Marriages sometimes simply do not work out. Yet, because marriage is a binding contract between you, your spouse and the state, ending it can be difficult. While divorce is exceedingly more common, you may be able to dissolve your union with an annulment.
Divorce is often a costly and time-consuming process. While annulments tend to be both speedier and cheaper, they are not available to every divorcing couple. On the contrary, you must prove you meet one of the following criteria to qualify:
- Close blood relationship
In California, first cousins can marry one another. If the blood relationship is closer than that, however, the marriage is not legally valid. Therefore, if you are in this type of union, you likely do not need an annulment.
- Pre-existing marriage
You may only have one spouse at any given time. The same is true for your husband or wife. If you end up marrying someone who already has a spouse, you can request an annulment anytime during your spouse’s life.
California does not set a minimum age for marriage. If you were under the age of 18 when you walked down the aisle, though, you can likely pursue an annulment. To do so, you must file your request within four years of your 18th birthday.
- Fraud or force
Annulment is possible if someone uses deceit or force to induce marriage. For these grounds, you have four years to file an annulment petition.
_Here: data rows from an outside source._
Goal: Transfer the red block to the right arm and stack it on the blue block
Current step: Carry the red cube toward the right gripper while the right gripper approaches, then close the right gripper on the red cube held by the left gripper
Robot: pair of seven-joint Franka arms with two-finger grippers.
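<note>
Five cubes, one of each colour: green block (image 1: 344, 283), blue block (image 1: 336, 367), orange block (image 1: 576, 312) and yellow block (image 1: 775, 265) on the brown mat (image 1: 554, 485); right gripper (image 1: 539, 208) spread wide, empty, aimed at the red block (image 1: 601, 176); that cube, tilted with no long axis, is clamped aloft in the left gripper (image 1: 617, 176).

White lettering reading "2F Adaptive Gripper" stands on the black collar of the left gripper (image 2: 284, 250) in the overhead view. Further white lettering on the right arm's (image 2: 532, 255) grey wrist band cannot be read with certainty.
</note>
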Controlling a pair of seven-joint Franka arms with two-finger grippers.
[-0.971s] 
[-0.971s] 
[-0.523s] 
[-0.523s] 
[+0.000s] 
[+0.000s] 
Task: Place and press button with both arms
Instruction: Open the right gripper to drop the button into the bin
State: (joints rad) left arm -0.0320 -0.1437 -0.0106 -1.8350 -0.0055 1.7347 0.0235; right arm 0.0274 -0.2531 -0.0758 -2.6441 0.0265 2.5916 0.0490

- Physical or mental incapacity
If you married a person who has an incurable physical condition that prohibits intimate relations, you can request an annulment for up to four years after the marriage date. Similarly, if you or your spouse lacked the mental capacity to understand the full effect of marriage, you may also pursue an annulment during this time frame.
While there are a variety of reasons to divorce a spouse, some are sufficient to secure an annulment. Nonetheless, you likely do not have forever to act. By understanding both the grounds and the time constraints for annulments, you can make the right choice.